- Quarles in 1903
- Born: Caroline Elizabeth Bushyhead March 17, 1834 Bradley County, Tennessee
- Died: February 23, 1909 (aged 74) Baptist, Adair County, Oklahoma
- Other names: Caroline Bushyhead, Caroline E. Bushyhead, Carrie Bushyhead, Carrie E. Bushyhead, Carrie E. Quarles, Caroline Elizabeth Bushyhead Quarles
- Occupation: teacher
- Years active: 1856–1893
- Father: Jesse Bushyhead
- Relatives: Susannah Emory (grandmother) Dennis Bushyhead (brother) Edward Wilkerson Bushyhead (brother) Eliza Bushyhead Alberty (sister)

= Carrie Bushyhead Quarles =

Carrie Bushyhead Quarles (Cherokee, March 17, 1834 – February 23, 1909) was a Native American, graduated in the first class of students from the First Cherokee Female Seminary and was a teacher to Native American children for nearly forty years. Born in Tennessee to biracial parents of Cherokee and Scottish heritage, she came to Indian Territory on the Trail of Tears. She graduated in 1855 as valedictorian of the inaugural class of the Cherokee Female Seminary and began teaching at the school the following year. During her career, which lasted until 1893, she trained numerous Native American leaders, such as Alice Brown Davis, Samuel Houston Mayes, and Thomas Buffington.

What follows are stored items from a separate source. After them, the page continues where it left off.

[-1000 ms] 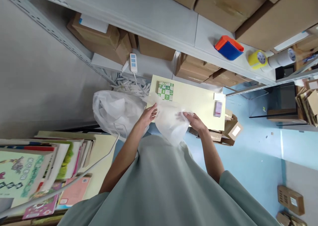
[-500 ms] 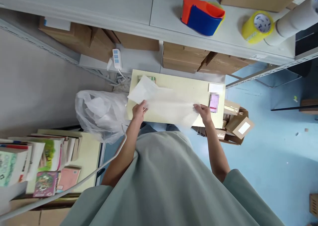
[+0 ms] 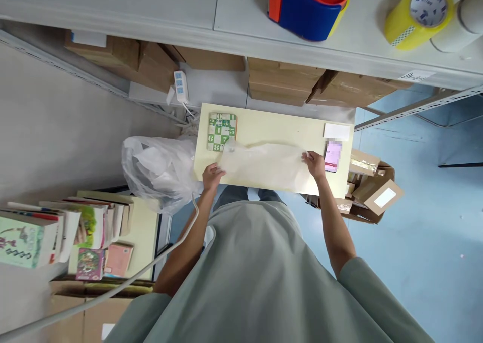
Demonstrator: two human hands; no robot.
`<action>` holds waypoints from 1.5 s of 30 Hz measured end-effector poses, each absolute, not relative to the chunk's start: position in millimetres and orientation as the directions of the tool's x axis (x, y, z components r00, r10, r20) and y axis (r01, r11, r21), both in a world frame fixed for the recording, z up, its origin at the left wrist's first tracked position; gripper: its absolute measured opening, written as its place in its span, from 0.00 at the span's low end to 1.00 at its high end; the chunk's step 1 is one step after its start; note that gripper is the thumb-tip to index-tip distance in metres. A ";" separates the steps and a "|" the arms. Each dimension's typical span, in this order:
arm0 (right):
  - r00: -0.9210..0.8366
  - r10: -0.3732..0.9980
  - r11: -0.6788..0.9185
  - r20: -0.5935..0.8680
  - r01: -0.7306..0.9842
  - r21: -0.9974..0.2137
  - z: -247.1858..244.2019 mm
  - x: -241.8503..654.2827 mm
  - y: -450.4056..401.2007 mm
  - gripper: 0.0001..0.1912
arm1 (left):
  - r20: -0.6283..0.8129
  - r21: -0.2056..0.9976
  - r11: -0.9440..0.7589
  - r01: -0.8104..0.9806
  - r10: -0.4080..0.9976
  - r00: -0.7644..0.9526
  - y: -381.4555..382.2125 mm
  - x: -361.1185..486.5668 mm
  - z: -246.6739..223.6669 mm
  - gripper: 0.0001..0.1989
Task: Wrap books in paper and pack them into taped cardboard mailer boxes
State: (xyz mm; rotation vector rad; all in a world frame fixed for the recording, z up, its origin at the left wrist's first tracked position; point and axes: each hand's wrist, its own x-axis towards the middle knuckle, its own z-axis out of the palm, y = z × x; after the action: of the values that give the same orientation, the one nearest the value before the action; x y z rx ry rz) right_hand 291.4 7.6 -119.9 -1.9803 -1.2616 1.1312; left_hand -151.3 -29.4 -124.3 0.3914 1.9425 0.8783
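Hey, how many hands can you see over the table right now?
2: the left hand at the left end of the sheet, and the right hand at its right end, beside the phone. Neither is hidden.

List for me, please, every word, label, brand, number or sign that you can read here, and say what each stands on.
"1", "5", "6", "7": on the green-and-white checkered booklet; its other digits are less certain.
Seemingly "D", the rest unclear: on the shelf label.
Too small or blurred: print on the yellow tape roll, the green book, the purple booklet and the parcel's white label.
Most of the phone screen is pixelated.
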 end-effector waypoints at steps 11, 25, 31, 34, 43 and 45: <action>0.426 0.851 -0.499 -0.307 0.475 -0.725 -141.2 273.1 18.9 0.29 | -0.370 0.624 0.579 0.525 0.811 -0.454 25.6 -123.3 -144.0 0.22; 0.359 0.887 -0.462 -0.291 0.708 -0.535 -139.3 279.1 -16.1 0.27 | -0.334 0.569 0.521 0.637 0.854 -0.399 -4.9 -147.1 -132.3 0.16; 0.355 0.871 -0.487 -0.339 0.709 -0.510 -144.3 258.5 -30.6 0.25 | -0.347 0.679 0.508 0.529 0.858 -0.379 -12.6 -131.9 -133.3 0.09; 0.380 0.869 -0.494 -0.317 0.704 -0.510 -146.5 256.0 -29.0 0.24 | -0.319 0.644 0.515 0.566 0.853 -0.413 -10.5 -123.4 -133.2 0.20; 0.458 0.864 -0.498 -0.209 0.717 -0.488 -141.1 289.3 -16.5 0.29 | -0.204 0.690 0.471 0.550 0.855 -0.478 20.1 -132.7 -125.1 0.25; 0.458 0.867 -0.490 -0.195 0.721 -0.490 -142.7 288.8 -15.1 0.30 | -0.167 0.692 0.451 0.564 0.860 -0.483 30.0 -135.5 -124.5 0.27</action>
State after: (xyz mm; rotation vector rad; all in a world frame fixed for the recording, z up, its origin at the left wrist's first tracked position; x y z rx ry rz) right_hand 288.8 -15.1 -142.7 -2.3743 -1.3475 0.6068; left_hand -135.5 30.0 -124.5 1.1894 2.2016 0.7779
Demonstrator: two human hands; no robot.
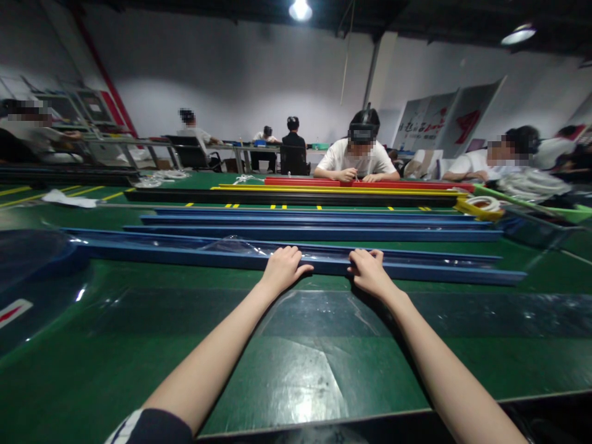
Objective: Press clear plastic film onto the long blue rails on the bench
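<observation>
Left sleeve [161,427] dark navy — white striping [124,427] on its outer side — left forearm [217,348] and hand [282,269] bare.

Blue channel [324,267]: one long, straight profile, with two raised walls and an open top.
Channel pose: it lies level with the open side up, running from left to right.
Channel place: on the green table [139,382], set well back from the near edge of this table.
Clear film [234,243]: thin, shiny and transparent, loosely wrinkled inside the channel; one part rises as a low peak, left of the table's middle.
</observation>
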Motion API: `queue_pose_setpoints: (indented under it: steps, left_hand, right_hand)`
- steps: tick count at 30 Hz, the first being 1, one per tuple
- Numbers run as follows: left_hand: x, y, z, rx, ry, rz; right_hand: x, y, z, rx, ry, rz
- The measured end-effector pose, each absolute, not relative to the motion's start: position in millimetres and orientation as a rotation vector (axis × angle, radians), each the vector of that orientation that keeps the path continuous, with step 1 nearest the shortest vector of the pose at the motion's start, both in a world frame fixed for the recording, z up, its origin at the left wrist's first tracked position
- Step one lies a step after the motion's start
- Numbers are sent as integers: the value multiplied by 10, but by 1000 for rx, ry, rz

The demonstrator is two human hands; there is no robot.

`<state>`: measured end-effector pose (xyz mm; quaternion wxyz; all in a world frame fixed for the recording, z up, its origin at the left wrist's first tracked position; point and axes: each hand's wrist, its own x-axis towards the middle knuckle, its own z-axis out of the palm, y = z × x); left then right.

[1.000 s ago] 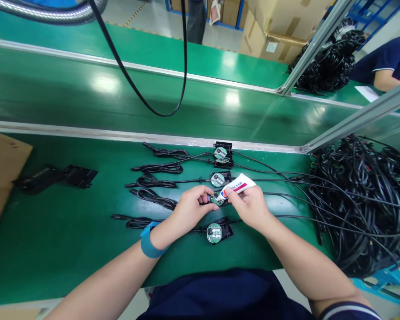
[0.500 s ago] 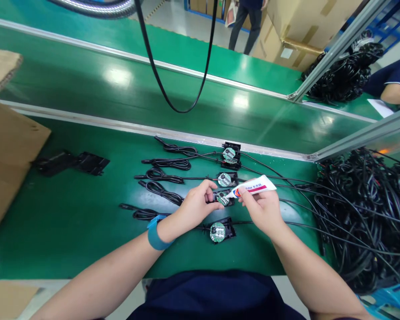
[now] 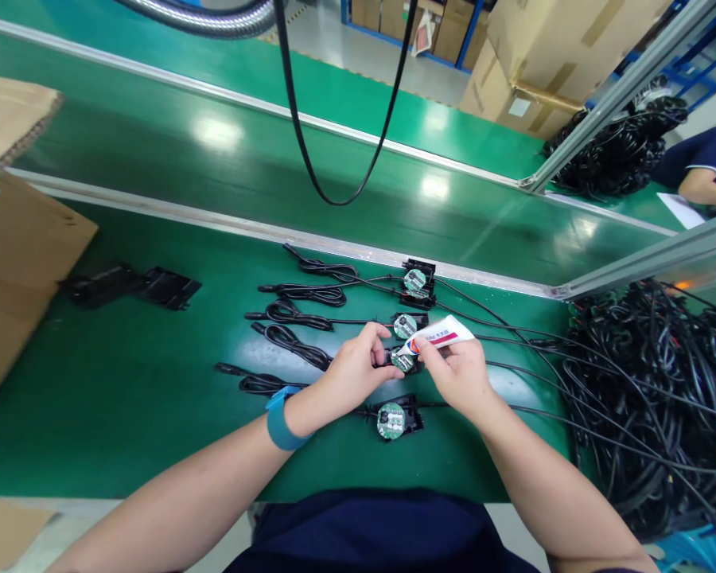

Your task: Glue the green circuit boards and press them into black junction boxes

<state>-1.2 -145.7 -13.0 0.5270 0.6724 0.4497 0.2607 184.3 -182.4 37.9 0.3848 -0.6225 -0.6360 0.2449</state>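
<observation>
The right hand (image 3: pixel 461 374) pinches a soft white squeeze tube with red and blue printing (image 3: pixel 445 333) between thumb and fingers, its flat crimped end up and its narrow nozzle slanting down onto a small round green circuit board with pale components (image 3: pixel 403 362). The left hand (image 3: pixel 358 364) has its thumb and fingers curved toward each other at that board's edge; whether they pinch the board or the black plastic housing under it cannot be told. Nearer the body, a flat green disc-shaped board (image 3: pixel 391 421) lies on an angular black plastic housing (image 3: pixel 414 415); beyond the hands, another round board (image 3: pixel 405 325) and a farther one (image 3: pixel 414 280) sit on similar black pieces. Smooth black rubbery cables, looped into narrow bundles (image 3: pixel 298 315), lie to the left on the glossy green work surface (image 3: pixel 155 414), while thin leads run right toward a dense, tangled heap of shiny black cable (image 3: pixel 662 406). At the far left, two dark ribbed plastic pieces (image 3: pixel 168 288) lie near a matte brown cardboard box with a rough cut edge (image 3: pixel 29 270). A teal band (image 3: pixel 283 422) wraps the left wrist.
</observation>
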Motion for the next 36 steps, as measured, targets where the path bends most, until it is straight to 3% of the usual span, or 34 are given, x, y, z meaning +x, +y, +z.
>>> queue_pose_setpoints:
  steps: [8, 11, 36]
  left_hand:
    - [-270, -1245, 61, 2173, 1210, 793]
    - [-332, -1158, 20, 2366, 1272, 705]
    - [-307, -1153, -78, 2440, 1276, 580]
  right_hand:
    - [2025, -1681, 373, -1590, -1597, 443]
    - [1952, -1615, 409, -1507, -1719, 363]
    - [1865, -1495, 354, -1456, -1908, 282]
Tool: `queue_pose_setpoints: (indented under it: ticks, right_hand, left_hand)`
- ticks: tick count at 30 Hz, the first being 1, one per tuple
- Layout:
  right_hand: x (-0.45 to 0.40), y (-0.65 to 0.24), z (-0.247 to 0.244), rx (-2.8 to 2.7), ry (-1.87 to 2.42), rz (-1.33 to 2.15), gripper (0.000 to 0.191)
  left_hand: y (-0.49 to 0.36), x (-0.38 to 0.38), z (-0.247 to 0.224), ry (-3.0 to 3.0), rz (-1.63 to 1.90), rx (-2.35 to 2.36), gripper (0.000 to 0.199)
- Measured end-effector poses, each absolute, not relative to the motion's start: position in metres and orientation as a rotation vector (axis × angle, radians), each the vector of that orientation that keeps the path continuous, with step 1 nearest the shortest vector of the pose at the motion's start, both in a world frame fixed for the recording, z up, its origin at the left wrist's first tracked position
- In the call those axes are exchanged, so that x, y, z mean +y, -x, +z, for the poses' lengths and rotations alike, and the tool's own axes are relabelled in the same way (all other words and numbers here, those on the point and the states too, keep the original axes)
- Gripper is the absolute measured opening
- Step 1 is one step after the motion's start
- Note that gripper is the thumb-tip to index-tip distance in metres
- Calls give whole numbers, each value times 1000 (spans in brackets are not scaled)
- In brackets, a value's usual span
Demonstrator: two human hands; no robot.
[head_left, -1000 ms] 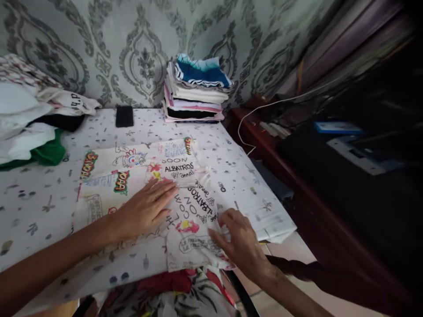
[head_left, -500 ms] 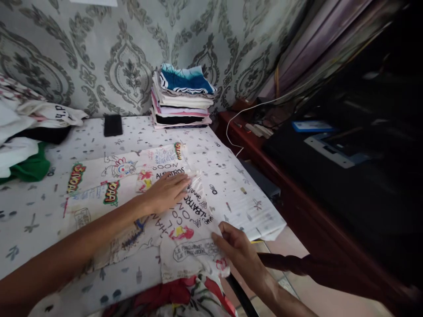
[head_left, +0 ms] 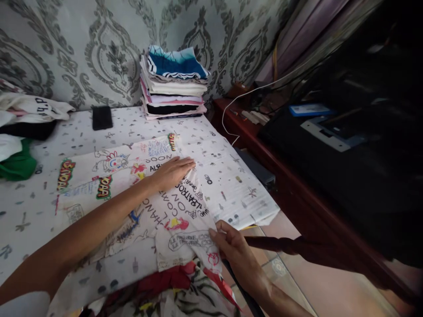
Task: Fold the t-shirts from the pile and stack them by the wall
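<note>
A white garment covered in drawn letters and coloured pictures lies partly folded on the patterned tablecloth, its near part reaching the table's front edge. My left hand rests palm down on its upper middle, fingers stretched toward the right. At the garment's right edge, my right hand pinches the cloth between thumb and curled fingers. Red and floral fabric lies just below the garment.
Folded clothes are stacked by the wall. A black phone-like object lies left of them. Loose clothes are heaped at the far left. A dark red wooden desk with a white cable stands at the right.
The view has shifted, so the table and stack appear higher and farther left. My left hand has slid slightly toward the garment's right edge. My right hand keeps its grip on the cloth.
</note>
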State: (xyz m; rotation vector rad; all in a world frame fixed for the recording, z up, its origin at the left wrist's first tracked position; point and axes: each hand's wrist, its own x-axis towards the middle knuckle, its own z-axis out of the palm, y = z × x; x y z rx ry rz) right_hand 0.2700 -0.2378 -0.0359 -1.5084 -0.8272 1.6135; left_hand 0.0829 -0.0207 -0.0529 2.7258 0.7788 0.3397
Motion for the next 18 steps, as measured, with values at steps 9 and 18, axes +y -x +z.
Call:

When the United States government passed the Curtis Act of 1898, which forced allotments, enrollment of tribal members, and dissolution of the Cherokee government, Quarles was enrolled in the Cherokee Nation and received an allotment in Baptist, Indian Territory in 1903. All of the Cherokee living in Oklahoma had been made US citizens in 1901 and were made citizens of the State of Oklahoma in 1907. A play, Under the Cherokee Moon by Laurette Willis, which was performed annually between 2007 and 2011 at the Cherokee Heritage Center in Park Hill, Oklahoma, featured Quarles as the principal character. She told the story of the Cherokee people from their removal to the post-Civil War period.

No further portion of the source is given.